I am making a machine learning model in Flux that needs to analyze nested sequential data (sequences whose elements are each composed of smaller sequences). I have tried to implement the model on my Nvidia GPU but have run into many occurrences of scalar indexing that I do not know how to avoid.
To make my data more understandable I will use a short example. Say I have an x datapoint which is a sequence composed of elements A, B, C. Then element A is composed of elements 1, 2, 3. Element B is composed of elements 4, 5, 6. And element C is composed of elements 7, 8, 9.
My model chain thus consists of two recurrent models, one to create a vector which recurs through the each inner sequence and represents each inner sequence as a vector for each outer sequence element, and another recurrent model to recur through the outer sequence elements and represent the outer sequence as a single vector.

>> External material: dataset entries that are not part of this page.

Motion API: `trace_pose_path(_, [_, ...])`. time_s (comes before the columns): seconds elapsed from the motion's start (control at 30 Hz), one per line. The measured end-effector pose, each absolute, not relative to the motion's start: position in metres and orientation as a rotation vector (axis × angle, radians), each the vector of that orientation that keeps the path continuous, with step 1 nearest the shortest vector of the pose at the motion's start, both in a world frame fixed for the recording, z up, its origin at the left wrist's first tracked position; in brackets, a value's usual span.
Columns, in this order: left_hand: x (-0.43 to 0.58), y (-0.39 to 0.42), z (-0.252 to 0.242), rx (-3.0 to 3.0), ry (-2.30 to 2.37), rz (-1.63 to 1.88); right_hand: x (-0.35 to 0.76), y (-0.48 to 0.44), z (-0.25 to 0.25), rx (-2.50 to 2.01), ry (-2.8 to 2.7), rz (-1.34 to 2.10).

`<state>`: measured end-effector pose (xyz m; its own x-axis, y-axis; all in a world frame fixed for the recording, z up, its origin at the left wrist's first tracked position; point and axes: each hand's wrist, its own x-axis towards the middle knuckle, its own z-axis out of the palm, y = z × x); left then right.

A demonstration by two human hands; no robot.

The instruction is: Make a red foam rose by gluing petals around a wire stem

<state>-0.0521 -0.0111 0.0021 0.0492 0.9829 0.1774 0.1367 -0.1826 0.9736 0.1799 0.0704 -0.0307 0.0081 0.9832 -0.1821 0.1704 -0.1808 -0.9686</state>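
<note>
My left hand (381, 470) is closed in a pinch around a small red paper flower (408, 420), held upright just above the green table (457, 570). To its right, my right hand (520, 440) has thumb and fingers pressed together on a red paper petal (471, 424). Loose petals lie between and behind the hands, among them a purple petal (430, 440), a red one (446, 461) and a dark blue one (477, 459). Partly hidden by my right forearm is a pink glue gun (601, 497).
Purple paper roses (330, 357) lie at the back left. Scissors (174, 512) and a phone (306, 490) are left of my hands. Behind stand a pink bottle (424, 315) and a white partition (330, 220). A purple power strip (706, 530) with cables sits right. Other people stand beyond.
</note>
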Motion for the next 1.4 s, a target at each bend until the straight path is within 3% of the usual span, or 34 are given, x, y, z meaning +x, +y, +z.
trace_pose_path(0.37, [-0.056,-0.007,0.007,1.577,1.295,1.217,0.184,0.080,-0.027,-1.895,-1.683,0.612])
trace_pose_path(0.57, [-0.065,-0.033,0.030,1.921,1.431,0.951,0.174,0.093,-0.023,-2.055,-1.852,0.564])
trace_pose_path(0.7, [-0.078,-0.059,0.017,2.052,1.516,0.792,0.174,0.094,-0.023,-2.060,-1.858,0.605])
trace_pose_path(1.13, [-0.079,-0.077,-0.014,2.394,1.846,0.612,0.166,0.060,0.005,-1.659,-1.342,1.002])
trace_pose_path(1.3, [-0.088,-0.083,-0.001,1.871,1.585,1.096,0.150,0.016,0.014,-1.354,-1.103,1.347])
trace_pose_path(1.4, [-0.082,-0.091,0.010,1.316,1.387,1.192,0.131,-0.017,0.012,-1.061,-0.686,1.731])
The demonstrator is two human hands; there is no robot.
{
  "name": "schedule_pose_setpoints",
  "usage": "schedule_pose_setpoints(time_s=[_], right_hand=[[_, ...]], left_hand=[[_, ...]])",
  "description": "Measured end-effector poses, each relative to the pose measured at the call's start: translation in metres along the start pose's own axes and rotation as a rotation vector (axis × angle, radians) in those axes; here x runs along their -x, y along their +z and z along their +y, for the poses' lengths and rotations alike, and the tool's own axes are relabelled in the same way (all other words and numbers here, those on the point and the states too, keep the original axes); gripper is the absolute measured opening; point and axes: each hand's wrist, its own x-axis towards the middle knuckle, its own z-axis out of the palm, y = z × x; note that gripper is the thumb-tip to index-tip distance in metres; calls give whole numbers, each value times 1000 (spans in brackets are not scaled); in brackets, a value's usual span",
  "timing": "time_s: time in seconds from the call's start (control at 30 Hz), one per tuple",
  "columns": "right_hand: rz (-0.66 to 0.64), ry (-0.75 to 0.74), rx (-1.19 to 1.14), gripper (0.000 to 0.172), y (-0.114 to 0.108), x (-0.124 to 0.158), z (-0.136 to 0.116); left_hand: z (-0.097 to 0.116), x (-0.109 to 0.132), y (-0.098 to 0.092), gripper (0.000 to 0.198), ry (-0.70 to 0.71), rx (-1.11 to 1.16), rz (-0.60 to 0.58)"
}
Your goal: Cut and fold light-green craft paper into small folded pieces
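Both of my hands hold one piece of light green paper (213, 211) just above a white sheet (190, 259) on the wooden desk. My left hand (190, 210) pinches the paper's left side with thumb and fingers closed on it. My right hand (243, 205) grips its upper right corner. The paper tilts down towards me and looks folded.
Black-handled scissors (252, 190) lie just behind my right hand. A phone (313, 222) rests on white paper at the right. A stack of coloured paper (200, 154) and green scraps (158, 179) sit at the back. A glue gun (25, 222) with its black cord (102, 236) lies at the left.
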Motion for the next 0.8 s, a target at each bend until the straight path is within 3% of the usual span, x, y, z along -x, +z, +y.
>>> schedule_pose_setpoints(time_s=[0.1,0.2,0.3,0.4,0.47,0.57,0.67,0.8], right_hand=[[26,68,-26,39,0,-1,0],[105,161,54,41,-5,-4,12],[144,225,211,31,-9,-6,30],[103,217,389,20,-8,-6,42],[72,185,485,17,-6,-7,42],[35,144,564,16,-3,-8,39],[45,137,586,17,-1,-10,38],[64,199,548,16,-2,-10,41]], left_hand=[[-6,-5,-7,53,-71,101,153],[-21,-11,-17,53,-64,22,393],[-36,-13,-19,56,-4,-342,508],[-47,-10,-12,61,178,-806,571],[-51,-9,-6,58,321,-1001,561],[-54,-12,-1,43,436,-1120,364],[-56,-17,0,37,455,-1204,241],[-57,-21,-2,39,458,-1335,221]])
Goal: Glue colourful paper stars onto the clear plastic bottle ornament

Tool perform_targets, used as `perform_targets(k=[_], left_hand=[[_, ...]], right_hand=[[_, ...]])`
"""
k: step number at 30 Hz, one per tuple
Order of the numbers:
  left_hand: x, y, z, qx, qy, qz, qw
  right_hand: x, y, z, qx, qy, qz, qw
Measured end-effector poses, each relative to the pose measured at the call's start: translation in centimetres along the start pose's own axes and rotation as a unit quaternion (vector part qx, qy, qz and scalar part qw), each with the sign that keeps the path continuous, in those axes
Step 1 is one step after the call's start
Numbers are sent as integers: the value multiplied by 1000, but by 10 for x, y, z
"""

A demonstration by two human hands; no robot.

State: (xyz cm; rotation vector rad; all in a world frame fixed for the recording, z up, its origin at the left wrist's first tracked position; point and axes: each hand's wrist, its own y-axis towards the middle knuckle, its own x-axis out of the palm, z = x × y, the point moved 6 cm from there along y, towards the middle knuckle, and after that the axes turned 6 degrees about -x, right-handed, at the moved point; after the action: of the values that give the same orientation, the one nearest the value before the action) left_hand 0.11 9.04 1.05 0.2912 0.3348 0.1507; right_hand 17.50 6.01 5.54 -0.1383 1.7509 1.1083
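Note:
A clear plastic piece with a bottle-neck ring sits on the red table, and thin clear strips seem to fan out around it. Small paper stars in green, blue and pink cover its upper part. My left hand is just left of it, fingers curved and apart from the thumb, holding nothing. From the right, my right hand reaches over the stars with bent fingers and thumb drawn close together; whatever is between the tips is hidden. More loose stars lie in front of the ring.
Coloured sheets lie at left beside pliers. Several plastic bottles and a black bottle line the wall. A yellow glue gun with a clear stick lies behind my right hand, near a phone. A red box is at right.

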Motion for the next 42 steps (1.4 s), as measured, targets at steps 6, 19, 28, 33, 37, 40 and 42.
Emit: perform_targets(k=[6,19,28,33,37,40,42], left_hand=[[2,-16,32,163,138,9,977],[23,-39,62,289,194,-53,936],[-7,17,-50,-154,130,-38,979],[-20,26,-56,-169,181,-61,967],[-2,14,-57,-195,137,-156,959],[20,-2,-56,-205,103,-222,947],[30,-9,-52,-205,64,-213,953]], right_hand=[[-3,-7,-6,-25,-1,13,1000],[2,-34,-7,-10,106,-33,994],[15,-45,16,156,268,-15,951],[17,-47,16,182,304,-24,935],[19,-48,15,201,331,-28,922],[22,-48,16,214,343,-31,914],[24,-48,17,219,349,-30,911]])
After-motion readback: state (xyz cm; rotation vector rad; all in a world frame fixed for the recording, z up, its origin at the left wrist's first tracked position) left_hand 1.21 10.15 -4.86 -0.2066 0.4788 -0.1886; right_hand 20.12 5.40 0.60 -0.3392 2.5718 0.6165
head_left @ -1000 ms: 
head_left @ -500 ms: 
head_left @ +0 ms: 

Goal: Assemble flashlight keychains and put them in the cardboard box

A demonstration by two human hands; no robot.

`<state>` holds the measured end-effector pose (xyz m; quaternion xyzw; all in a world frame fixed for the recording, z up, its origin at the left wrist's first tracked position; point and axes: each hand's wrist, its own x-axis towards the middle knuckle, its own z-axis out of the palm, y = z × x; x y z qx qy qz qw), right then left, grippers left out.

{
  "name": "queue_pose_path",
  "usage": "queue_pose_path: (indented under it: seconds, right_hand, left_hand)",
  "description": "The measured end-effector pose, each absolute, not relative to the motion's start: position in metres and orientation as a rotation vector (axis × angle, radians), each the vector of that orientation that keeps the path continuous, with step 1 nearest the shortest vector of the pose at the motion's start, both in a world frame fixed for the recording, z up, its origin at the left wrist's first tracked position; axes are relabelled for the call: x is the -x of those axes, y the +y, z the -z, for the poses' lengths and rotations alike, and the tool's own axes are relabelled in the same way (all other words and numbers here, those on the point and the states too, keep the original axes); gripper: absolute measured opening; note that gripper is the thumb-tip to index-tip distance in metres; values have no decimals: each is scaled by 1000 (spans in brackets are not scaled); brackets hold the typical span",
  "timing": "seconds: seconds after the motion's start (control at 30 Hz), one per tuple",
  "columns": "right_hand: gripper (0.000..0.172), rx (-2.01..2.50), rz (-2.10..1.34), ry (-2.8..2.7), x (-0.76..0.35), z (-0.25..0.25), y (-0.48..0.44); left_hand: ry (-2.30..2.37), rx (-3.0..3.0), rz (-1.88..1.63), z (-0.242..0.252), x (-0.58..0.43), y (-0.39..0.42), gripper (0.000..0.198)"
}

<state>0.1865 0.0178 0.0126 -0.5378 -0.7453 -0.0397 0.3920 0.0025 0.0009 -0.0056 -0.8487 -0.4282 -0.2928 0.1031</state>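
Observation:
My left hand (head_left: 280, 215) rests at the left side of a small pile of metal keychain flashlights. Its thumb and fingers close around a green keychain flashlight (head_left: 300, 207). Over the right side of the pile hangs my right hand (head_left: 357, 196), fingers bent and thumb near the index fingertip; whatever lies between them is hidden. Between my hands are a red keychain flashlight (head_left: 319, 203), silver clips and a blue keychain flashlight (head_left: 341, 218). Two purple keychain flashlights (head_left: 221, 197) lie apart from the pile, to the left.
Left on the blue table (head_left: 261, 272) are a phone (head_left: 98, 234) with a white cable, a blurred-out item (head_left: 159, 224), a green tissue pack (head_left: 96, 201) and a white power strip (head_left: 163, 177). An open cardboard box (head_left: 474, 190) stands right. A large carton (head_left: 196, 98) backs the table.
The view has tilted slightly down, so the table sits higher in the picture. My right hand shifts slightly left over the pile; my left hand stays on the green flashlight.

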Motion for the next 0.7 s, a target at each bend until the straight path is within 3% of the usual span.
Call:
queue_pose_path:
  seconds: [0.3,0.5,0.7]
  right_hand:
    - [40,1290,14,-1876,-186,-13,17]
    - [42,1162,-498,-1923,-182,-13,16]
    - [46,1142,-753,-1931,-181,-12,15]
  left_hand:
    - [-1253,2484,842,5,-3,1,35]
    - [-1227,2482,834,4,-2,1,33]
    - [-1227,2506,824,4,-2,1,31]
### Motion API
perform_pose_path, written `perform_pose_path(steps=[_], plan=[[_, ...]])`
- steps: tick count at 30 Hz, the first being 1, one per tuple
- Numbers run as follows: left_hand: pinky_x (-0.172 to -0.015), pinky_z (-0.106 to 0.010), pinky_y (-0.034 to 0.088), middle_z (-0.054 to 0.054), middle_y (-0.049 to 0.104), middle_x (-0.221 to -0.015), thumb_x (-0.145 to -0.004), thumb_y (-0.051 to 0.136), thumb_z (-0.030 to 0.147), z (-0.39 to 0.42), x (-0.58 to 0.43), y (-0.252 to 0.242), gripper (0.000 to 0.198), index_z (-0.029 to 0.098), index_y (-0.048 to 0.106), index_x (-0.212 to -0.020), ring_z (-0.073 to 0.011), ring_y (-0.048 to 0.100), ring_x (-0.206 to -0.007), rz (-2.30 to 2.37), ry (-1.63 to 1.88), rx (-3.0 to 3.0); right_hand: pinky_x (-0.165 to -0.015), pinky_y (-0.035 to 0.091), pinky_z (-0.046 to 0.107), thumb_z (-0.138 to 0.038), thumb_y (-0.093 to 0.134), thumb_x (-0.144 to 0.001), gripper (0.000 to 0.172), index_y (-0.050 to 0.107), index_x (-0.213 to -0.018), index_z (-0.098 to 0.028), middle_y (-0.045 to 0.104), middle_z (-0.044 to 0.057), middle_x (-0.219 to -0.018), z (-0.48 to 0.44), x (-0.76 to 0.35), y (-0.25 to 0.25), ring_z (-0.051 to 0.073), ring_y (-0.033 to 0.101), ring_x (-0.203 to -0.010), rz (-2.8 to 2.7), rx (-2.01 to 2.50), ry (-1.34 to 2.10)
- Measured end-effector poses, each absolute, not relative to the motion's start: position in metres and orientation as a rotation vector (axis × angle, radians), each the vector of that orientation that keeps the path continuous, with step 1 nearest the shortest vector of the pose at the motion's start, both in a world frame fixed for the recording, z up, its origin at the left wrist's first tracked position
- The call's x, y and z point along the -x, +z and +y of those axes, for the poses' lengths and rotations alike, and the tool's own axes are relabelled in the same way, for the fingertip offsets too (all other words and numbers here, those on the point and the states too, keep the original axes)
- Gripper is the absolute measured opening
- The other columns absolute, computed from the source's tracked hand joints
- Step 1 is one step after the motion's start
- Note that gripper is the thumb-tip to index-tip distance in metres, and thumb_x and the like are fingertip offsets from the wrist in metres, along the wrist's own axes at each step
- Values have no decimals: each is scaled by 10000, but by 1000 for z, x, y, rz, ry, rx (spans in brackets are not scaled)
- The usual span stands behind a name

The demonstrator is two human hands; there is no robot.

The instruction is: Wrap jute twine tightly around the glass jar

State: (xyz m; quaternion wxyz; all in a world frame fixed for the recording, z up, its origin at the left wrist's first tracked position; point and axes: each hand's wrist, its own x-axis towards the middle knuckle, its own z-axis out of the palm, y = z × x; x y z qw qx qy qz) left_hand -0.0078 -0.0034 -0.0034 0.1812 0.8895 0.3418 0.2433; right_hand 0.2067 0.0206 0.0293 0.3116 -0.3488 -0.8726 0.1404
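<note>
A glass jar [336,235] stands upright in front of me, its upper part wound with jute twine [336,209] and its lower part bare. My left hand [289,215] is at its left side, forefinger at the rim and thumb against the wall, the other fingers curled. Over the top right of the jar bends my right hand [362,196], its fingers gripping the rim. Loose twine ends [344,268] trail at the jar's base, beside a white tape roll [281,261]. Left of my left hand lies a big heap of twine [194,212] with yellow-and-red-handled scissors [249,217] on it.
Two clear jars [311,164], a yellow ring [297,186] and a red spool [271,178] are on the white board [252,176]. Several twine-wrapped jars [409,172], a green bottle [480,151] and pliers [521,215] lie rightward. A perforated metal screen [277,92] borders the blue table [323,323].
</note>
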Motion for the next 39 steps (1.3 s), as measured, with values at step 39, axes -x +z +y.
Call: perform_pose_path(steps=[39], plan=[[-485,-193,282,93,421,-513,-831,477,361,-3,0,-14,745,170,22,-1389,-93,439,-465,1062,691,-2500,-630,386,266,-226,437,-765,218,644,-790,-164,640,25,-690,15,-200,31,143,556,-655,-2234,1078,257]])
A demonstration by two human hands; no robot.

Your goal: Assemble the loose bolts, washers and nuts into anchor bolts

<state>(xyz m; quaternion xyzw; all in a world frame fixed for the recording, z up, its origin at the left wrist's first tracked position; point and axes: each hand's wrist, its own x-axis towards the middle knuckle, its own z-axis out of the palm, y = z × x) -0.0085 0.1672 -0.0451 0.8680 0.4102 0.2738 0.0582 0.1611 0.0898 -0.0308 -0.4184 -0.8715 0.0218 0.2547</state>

Using my example, it would first recur through A’s elements, 1, 2, 3, and output a single vector, V. Then the this model would recur separately through B’s elements, 4, 5, 6, and output a vector U. Then through C’s elements, outputting a vector W. These 3 vectors are then recurred through with my second model, which outputs the final output of my chain, a single vector Z, representing my sequence of sequences.
My training data is of type Vector{Tuple{Vector{Flux.OneHotMatrix}, Flux.OneHotArray{UInt32}}}
. Breaking this down, it is a vector whose elements are tuples. Each tuple is a single x, y training pair. Each tuple’s first element is a x_train data point and the second element is a y_train data point. Each x data point is vector of one-hot-matrices. Each element of the vector represents the first layer of elements in the sequence, so [A, B, C]
. Each of these elements are composed of one-hot-matrices, whose columns make up the subsequences, so [A, B, C] = [[1, 2, 3], [4, 5, 6], [7, 8, 9]]
. A recurrent model must iterate through the subsequences separately and then another recurrent model through the larger sequence. My y-data points are one-hot-arrays which represent the proper classification of each datapoint.
I am not sure how to take advantage of the parallelism of the GPU and avoid scalar indexing with such a nested array structure of data. Please let me know how I can optimize my data structure or model for GPU usage. I know that my program is not taking full advantage of the GPU as it takes a very long time to train and yet my GPU is only running at 5% and I get many scalar indexing warnings.
If it is relevant, my loss function is simply
function loss2(x, y)::Float32
return Flux.Losses.crossentropy(c(x), y) |> gpu
end
Furthermore, each model in my model chain is wrapped with the Flux/CUDA gpu function.
Any help optimizing this model for GPU usage would be much appreciated.
Thank you for your help,
Jack